Exercise goal: Each line of the material below needs to be returned exactly as written.

Dataset extract:

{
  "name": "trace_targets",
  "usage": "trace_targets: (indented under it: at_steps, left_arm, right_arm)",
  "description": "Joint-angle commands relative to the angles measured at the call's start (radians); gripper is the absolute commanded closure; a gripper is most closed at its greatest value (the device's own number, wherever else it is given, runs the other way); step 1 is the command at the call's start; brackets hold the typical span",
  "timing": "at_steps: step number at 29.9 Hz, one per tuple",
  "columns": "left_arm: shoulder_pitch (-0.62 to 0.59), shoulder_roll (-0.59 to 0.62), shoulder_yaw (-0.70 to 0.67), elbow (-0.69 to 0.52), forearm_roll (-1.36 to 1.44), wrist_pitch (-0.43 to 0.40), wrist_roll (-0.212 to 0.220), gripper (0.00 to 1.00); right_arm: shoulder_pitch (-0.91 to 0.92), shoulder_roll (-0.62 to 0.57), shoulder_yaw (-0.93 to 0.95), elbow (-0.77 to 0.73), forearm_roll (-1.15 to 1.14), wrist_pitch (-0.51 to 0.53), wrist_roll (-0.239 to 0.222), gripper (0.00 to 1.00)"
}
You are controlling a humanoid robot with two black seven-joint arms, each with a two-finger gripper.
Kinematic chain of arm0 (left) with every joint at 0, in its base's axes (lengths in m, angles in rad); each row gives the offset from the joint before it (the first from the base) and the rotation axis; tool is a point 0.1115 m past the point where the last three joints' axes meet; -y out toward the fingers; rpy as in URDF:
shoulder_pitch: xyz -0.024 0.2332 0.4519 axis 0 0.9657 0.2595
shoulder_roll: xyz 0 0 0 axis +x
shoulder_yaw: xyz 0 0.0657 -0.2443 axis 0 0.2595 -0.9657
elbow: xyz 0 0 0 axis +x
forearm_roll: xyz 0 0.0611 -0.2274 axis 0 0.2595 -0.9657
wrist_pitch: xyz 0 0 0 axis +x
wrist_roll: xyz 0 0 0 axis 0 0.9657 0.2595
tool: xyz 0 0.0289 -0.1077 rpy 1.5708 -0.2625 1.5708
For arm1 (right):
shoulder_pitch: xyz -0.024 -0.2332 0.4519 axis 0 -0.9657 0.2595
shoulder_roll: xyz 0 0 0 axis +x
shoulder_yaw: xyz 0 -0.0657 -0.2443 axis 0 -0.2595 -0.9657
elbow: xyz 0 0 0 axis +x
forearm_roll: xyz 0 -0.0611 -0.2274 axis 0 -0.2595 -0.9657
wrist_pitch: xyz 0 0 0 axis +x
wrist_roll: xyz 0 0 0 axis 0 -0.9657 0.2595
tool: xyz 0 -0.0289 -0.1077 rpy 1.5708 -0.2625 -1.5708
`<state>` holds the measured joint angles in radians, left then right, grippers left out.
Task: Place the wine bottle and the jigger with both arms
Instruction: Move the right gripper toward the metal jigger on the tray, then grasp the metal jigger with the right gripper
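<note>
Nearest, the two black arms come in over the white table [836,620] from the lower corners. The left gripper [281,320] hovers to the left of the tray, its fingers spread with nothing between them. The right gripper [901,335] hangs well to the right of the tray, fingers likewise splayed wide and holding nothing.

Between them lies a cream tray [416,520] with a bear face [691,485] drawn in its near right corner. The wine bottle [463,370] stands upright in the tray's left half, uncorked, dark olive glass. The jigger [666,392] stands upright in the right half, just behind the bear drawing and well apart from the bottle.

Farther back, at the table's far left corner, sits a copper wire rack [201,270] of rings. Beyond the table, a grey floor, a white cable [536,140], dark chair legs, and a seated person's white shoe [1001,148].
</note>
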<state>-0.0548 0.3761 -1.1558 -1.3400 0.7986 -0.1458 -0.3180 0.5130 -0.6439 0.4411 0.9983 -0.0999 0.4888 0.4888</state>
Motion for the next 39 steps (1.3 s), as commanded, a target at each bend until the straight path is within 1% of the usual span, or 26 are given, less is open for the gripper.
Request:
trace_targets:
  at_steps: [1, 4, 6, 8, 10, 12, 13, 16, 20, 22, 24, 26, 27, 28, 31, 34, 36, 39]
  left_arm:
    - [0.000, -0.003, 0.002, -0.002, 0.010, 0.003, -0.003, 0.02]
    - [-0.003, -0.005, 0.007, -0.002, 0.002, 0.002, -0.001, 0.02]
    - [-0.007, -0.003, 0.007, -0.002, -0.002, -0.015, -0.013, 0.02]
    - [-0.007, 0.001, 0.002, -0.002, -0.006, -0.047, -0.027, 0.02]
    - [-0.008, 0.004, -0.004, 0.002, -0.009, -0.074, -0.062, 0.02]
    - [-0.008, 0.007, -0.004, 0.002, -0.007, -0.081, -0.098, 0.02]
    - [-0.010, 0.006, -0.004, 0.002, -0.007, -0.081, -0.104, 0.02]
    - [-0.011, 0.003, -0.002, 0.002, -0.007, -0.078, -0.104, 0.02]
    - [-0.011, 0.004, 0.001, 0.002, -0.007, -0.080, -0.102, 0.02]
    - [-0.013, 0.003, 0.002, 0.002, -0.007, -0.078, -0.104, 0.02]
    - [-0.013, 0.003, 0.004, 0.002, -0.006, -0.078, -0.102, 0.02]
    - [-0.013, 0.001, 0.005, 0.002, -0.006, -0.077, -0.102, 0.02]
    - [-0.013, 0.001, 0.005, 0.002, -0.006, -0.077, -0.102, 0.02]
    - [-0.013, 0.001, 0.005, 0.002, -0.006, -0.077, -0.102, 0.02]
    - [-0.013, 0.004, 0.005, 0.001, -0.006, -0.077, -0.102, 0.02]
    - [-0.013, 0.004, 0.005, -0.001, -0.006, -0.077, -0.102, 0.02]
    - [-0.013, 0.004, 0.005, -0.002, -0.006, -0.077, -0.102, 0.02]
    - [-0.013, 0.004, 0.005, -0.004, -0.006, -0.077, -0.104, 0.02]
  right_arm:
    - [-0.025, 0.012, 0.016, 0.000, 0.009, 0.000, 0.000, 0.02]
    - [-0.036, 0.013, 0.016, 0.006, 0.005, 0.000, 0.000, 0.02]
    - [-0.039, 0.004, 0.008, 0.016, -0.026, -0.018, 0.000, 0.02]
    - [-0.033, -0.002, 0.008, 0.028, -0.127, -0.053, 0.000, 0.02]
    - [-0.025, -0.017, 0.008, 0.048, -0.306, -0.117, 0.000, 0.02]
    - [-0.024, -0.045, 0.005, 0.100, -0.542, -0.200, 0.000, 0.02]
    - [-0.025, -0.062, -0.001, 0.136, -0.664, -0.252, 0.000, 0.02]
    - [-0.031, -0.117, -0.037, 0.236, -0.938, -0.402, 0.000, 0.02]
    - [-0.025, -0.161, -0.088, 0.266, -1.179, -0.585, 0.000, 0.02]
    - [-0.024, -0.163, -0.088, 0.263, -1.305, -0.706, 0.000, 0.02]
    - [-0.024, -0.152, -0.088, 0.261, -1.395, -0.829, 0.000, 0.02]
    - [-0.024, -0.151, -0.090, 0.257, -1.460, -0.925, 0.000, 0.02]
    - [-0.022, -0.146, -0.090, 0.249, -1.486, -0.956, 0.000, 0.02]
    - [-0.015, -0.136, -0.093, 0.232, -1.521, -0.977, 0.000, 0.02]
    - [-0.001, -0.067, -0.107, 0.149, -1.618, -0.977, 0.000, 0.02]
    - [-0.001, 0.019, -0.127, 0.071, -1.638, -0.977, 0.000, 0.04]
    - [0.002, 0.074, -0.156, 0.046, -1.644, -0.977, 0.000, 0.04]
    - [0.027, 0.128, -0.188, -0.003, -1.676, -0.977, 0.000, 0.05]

Solution below:
{
  "name": "trace_targets",
  "usage": "trace_targets: (indented under it: at_steps, left_arm, right_arm)",
  "description": "Joint-angle commands relative to the angles measured at the call's start (radians); gripper is the absolute commanded closure; a gripper is most closed at its greatest value (the device's own number, wherever else it is given, runs the other way); step 1 is the command at the call's start; brackets hold the typical span",
  "timing": "at_steps: step number at 29.9 Hz, one per tuple",
  "columns": "left_arm: shoulder_pitch (-0.62 to 0.59), shoulder_roll (-0.59 to 0.62), shoulder_yaw (-0.70 to 0.67), elbow (-0.69 to 0.52), forearm_roll (-1.36 to 1.44), wrist_pitch (-0.43 to 0.40), wrist_roll (-0.212 to 0.220), gripper (0.00 to 1.00); right_arm: shoulder_pitch (-0.91 to 0.92), shoulder_roll (-0.62 to 0.57), shoulder_yaw (-0.93 to 0.95), elbow (-0.77 to 0.73), forearm_roll (-1.15 to 1.14), wrist_pitch (-0.51 to 0.53), wrist_roll (-0.239 to 0.222), gripper (0.00 to 1.00)"
}
You are controlling a humanoid robot with two black seven-joint arms, each with a two-finger gripper.
Kinematic chain of arm0 (left) with every joint at 0, in its base's axes (lengths in m, angles in rad); each row gives the offset from the joint before it (the first from the base) and the rotation axis; tool is a point 0.1115 m past the point where the last three joints' axes meet; -y out toward the fingers; rpy as in URDF:
shoulder_pitch: xyz -0.024 0.2332 0.4519 axis 0 0.9657 0.2595
shoulder_roll: xyz 0 0 0 axis +x
shoulder_yaw: xyz 0 0.0657 -0.2443 axis 0 0.2595 -0.9657
elbow: xyz 0 0 0 axis +x
forearm_roll: xyz 0 0.0611 -0.2274 axis 0 0.2595 -0.9657
wrist_pitch: xyz 0 0 0 axis +x
wrist_roll: xyz 0 0 0 axis 0 0.9657 0.2595
tool: xyz 0 0.0289 -0.1077 rpy 1.5708 -0.2625 1.5708
For arm1 (right):
shoulder_pitch: xyz -0.024 -0.2332 0.4519 axis 0 -0.9657 0.2595
shoulder_roll: xyz 0 0 0 axis +x
shoulder_yaw: xyz 0 -0.0657 -0.2443 axis 0 -0.2595 -0.9657
elbow: xyz 0 0 0 axis +x
forearm_roll: xyz 0 -0.0611 -0.2274 axis 0 -0.2595 -0.9657
wrist_pitch: xyz 0 0 0 axis +x
wrist_roll: xyz 0 0 0 axis 0 -0.9657 0.2595
tool: xyz 0 -0.0289 -0.1077 rpy 1.5708 -0.2625 -1.5708
`<state>` holds the measured joint angles in radians, left then right, grippers left out.
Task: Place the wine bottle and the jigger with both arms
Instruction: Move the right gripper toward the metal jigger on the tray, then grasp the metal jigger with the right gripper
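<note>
Nearest, the two black arms come in over the white table [836,620] from the lower corners. The left gripper [281,320] hovers to the left of the tray, its fingers spread with nothing between them. The right gripper [901,335] hangs well to the right of the tray, fingers likewise splayed wide and holding nothing.

Between them lies a cream tray [416,520] with a bear face [691,485] drawn in its near right corner. The wine bottle [463,370] stands upright in the tray's left half, uncorked, dark olive glass. The jigger [666,392] stands upright in the right half, just behind the bear drawing and well apart from the bottle.

Farther back, at the table's far left corner, sits a copper wire rack [201,270] of rings. Beyond the table, a grey floor, a white cable [536,140], dark chair legs, and a seated person's white shoe [1001,148].
</note>
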<state>-0.0548 0.3761 -1.1558 -1.3400 0.7986 -0.1458 -0.3180 0.5130 -0.6439 0.4411 0.9983 -0.0999 0.4888 0.4888</state>
Motion for the next 39 steps (1.3 s), as commanded, a target at each bend until the straight path is within 1% of the usual span, or 26 are given, less is open for the gripper.
Request:
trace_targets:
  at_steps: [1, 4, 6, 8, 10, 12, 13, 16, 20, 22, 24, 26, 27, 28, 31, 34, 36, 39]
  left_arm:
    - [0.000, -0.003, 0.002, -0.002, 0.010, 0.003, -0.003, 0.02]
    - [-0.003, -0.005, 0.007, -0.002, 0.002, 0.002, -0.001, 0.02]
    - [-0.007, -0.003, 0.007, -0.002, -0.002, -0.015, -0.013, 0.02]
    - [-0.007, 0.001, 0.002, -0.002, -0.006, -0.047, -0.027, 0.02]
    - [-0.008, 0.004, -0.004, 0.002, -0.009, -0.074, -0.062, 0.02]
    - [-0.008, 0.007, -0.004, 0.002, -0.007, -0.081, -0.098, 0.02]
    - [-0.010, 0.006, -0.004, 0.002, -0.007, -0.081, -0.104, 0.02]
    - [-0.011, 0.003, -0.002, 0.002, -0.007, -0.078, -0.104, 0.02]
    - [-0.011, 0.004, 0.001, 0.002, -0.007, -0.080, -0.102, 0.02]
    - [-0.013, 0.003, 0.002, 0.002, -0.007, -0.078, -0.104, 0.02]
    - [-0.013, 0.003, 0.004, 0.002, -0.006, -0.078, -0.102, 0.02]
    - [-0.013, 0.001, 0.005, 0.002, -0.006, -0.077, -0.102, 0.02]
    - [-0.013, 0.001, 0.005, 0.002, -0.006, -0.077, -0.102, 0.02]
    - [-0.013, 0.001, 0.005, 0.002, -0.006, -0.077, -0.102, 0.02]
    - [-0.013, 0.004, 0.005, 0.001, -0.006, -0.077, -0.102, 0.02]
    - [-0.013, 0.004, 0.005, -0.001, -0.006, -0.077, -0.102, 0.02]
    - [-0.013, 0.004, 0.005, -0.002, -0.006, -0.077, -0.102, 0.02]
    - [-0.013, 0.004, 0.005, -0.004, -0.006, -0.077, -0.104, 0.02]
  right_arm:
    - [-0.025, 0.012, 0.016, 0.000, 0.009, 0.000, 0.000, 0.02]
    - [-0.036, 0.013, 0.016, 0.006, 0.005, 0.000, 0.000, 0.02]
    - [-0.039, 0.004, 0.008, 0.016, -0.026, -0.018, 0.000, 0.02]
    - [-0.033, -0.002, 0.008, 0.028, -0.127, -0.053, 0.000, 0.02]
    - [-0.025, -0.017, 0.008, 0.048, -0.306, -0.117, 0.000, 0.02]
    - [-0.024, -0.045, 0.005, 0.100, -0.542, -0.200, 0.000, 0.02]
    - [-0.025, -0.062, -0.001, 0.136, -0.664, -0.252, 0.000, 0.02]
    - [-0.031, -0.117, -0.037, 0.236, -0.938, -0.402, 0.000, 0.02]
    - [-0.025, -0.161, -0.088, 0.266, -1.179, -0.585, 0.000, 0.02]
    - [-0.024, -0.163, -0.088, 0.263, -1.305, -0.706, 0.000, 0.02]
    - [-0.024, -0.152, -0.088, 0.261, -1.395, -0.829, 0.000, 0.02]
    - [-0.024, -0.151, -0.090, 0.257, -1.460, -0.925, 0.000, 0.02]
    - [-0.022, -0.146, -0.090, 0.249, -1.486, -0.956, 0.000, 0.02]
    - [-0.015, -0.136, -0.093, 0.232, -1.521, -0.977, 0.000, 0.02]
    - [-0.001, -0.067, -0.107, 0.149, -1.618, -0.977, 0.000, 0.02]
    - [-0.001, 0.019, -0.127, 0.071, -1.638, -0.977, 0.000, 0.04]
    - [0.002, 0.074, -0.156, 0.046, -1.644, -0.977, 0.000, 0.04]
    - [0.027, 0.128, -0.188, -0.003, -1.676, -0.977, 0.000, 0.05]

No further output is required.